Alexandre Bourgeois, chef économiste adjoint chez Natixis

L’Agefi : Les programmes d’achats de titres annoncés par la Fed la semaine dernière seront-ils suffisants pour relancer le crédit aux Etats-Unis ?

Alexandre Bourgeois : Ces programmes ont eu pour vertu majeure de faire baisser significativement les taux d’intérêt (-50 pb sur les taux publics à 10 ans par exemple), donc de réduire le coût du crédit. Toutefois, on sait bien que le problème du crédit aux Etats-Unis est double et concerne la demande de fonds au moins autant que l’offre. En effet, après avoir vu leur taux d’endettement progresser très fortement entre 2002 et 2008, les ménages américains souhaitent désormais se désendetter. L’action de la Fed semble donc inefficace pour relancer le crédit.

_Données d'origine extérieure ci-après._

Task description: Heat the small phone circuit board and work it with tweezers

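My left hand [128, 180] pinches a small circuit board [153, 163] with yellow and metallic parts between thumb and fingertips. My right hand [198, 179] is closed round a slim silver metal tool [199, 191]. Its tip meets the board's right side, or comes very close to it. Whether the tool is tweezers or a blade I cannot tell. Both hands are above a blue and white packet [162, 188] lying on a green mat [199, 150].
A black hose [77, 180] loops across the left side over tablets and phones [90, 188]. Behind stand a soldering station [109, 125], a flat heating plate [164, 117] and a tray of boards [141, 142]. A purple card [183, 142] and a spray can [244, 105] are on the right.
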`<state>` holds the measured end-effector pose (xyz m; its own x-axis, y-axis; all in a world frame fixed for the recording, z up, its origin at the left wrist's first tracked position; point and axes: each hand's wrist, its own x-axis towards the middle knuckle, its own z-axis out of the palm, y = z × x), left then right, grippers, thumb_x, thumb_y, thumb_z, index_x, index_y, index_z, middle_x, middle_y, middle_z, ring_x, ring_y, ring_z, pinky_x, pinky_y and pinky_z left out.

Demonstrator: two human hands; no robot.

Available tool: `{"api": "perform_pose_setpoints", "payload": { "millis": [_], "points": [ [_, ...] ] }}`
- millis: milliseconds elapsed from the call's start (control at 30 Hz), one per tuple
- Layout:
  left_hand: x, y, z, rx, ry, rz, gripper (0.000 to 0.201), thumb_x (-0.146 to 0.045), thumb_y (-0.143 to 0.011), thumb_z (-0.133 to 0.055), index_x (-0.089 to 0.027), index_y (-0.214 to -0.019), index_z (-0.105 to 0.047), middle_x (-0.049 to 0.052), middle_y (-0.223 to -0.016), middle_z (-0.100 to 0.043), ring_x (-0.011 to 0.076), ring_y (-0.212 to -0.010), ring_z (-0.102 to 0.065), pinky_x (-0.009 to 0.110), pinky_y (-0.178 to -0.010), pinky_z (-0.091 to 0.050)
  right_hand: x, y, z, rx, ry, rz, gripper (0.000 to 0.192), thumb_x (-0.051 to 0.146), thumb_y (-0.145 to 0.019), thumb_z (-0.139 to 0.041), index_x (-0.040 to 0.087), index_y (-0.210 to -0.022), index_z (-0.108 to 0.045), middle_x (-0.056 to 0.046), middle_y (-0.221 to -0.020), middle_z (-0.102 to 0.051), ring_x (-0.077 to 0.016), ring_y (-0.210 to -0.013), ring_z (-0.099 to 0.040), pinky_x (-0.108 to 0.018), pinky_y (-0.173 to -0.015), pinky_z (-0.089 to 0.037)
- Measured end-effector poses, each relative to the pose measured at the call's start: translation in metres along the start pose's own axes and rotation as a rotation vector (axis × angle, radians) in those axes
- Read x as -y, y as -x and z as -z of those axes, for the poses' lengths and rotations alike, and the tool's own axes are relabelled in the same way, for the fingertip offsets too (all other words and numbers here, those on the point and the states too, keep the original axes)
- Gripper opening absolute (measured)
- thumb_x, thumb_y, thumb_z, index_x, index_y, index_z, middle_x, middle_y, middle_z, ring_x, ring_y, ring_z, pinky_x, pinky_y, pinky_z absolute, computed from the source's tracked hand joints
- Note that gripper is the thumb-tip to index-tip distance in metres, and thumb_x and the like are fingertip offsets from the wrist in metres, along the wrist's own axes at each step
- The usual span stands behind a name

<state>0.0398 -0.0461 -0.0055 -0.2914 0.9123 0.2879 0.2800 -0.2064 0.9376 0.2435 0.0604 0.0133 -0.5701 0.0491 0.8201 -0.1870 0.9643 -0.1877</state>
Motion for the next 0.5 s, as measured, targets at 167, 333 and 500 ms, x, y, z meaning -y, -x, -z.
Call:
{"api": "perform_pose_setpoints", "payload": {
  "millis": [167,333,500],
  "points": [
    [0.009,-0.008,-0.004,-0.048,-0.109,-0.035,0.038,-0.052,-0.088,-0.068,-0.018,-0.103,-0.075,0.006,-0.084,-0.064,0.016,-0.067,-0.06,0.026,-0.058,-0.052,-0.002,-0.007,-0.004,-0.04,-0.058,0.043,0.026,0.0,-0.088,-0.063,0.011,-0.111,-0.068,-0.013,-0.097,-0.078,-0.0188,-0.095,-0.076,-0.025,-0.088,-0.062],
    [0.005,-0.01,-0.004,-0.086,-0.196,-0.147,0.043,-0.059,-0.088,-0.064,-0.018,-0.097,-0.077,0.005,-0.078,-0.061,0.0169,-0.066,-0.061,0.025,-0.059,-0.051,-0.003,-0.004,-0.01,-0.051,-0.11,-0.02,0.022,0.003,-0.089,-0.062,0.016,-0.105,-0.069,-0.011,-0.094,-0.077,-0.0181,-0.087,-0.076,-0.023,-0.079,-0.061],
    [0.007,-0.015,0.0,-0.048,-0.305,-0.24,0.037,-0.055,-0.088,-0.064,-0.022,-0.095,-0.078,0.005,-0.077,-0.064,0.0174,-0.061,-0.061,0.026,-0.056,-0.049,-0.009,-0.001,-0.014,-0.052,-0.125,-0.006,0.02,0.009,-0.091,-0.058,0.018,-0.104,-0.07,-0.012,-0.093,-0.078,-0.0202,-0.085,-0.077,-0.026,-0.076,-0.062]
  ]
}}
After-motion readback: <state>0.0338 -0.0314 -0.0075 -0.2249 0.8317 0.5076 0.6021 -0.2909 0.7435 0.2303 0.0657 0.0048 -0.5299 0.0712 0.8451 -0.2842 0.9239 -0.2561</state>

Une action similaire est-elle nécessaire de la part de la Banque centrale européenne ?

D’une part, le cadre institutionnel européen est moins souple que son homologue américain. Il est ainsi spécifié clairement dans les statuts de la BCE que l’acquisition directe de dette publique des Etats membres est interdite. D’autre part, concernant des achats de titres privés, se pose la question des risques que peut (ou non) accepter la BCE. En outre, il n’est pas évident de financer directement les entreprises, en passant au-dessus des banques, alors que l’économie européenne est très fortement intermédiée. Si on en croit les membres de la BCE, les inconvénients d’une telle politique paraissent aujourd’hui encore trop importants au regard des avantages (baisse des taux de marché, meilleur financement de l’économie...). Et ce d’autant plus que, comme dans le cas américain, la demande de crédit ne cesse de reculer en Europe.